**Goal of the exercise**
Nothing belongs in the answer except the lines of the material that include "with".

**Provided material**
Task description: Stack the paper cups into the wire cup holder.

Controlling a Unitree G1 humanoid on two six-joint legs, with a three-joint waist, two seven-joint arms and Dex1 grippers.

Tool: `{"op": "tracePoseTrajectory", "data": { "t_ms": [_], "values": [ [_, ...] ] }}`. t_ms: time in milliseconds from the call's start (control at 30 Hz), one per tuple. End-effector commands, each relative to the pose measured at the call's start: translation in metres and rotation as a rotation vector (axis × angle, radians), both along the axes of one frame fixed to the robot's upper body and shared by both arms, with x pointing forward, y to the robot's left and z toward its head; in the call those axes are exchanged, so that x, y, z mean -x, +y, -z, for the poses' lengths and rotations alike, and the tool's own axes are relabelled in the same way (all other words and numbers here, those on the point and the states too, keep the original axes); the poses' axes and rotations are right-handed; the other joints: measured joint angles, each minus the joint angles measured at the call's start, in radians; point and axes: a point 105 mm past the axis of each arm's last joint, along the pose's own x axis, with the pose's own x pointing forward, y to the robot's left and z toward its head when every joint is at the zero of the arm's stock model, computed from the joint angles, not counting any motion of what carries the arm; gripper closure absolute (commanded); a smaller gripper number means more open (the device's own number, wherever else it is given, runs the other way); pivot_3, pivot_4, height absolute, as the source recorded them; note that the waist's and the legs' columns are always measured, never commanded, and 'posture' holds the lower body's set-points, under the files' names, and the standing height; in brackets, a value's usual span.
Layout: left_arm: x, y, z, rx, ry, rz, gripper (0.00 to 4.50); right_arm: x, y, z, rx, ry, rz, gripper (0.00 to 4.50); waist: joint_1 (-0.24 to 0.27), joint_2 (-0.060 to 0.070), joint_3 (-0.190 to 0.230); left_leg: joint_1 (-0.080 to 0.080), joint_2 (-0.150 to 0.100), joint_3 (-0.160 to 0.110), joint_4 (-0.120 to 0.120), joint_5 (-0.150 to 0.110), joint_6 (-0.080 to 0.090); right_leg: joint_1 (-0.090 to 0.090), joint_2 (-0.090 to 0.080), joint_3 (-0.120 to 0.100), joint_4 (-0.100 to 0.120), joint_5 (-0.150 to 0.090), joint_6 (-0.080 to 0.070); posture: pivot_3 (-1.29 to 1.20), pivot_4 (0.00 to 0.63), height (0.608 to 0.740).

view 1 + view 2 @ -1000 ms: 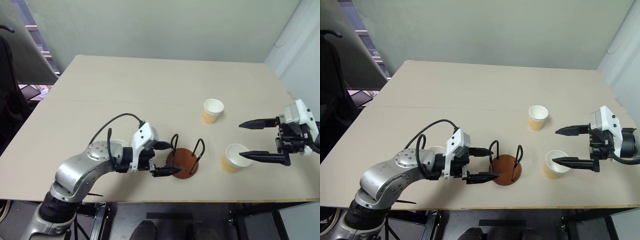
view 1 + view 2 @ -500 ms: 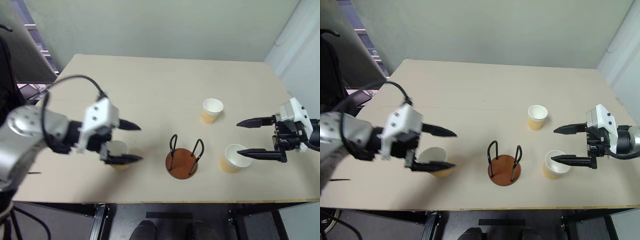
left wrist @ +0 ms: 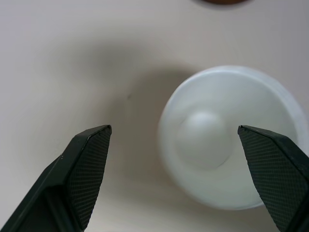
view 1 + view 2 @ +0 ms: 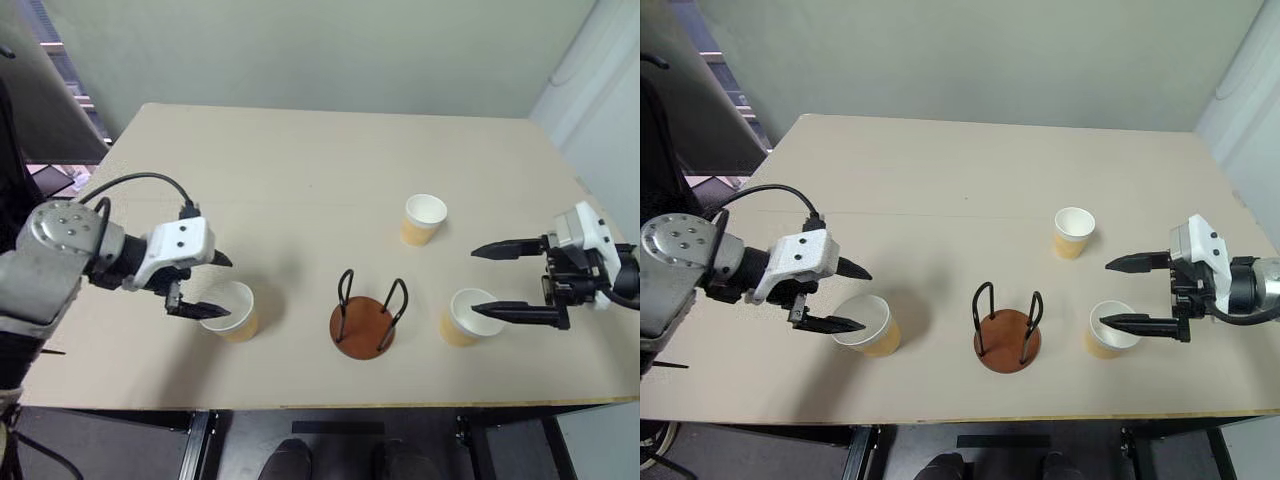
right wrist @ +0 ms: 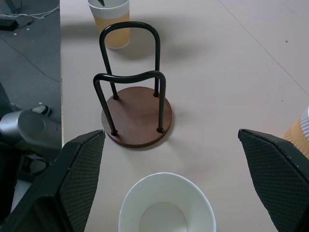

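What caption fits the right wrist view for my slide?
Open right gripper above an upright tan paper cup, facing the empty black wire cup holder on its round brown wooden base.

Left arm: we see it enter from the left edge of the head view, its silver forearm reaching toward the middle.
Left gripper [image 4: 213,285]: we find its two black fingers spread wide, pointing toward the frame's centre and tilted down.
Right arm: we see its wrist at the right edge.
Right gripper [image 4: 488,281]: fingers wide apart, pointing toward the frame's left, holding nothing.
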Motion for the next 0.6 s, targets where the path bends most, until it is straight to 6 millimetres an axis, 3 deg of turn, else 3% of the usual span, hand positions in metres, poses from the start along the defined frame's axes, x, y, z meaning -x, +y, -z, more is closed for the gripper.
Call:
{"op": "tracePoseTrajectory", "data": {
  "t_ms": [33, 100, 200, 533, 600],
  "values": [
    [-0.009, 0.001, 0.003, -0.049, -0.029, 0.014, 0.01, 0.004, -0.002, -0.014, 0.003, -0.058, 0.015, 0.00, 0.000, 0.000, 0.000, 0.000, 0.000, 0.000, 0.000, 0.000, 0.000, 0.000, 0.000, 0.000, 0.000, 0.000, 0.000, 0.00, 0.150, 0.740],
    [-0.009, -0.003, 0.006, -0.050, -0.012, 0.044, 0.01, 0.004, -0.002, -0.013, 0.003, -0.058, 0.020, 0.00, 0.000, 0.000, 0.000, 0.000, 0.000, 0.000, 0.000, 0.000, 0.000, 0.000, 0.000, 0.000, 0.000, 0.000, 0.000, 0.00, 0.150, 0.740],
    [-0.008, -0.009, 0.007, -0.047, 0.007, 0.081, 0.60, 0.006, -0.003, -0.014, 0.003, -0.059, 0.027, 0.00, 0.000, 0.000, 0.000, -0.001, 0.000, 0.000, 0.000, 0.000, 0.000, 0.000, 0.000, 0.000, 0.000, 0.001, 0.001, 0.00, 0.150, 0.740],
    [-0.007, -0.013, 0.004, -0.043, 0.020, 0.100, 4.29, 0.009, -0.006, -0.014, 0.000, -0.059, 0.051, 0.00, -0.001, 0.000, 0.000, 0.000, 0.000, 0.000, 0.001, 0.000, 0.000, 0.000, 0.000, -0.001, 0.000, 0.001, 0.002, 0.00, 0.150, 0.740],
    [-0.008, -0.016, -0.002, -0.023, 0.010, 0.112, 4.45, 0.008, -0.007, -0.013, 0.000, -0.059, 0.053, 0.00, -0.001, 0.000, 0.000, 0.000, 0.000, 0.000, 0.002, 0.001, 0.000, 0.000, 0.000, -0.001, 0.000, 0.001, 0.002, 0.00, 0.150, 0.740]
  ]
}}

**Response**
Controlling a Unitree G1 humanoid on two six-joint legs, with a three-joint waist, two seven-joint arms and Dex1 grippers.
Tool: `{"op": "tracePoseTrajectory", "data": { "t_ms": [_], "values": [ [_, ...] ] }}`. t_ms: time in milliseconds from the call's start (control at 30 Hz), one per tuple. End-effector commands, each relative to the pose measured at the call's start: translation in metres and rotation as a rotation vector (axis × angle, radians), both along the axes of one frame fixed to the robot's upper body and shared by both arms, with x pointing forward, y to the robot's left and z toward its head; in the call those axes are exchanged, so that x, y, z mean -x, +y, -z, for the poses' lengths and rotations alike, and the tool's own axes are relabelled in the same way (all other words and numbers here, those on the point and the states too, keep the original axes); the poses' axes and rotations are right-handed; the other joints: measured joint angles, each minus the joint angles measured at the call's start, in radians; point and axes: a point 105 mm past the axis of each arm's last joint, along the pose's own x axis, with the pose's own x pointing forward, y to the robot's left and z toward its head when every joint is at the zero of the arm's stock model, computed from the joint angles, not counting any motion of what carries the arm; gripper closure absolute (commanded); a smaller gripper number means more open (the device's own number, wherever else it is given, runs the other way); pivot_3, pivot_4, height absolute, as the source recorded them; note that the waist's and the legs' columns are always measured, never commanded, and 'posture' holds the lower body's set-points, under the files' names, and the standing height; in brackets, a value's usual span.

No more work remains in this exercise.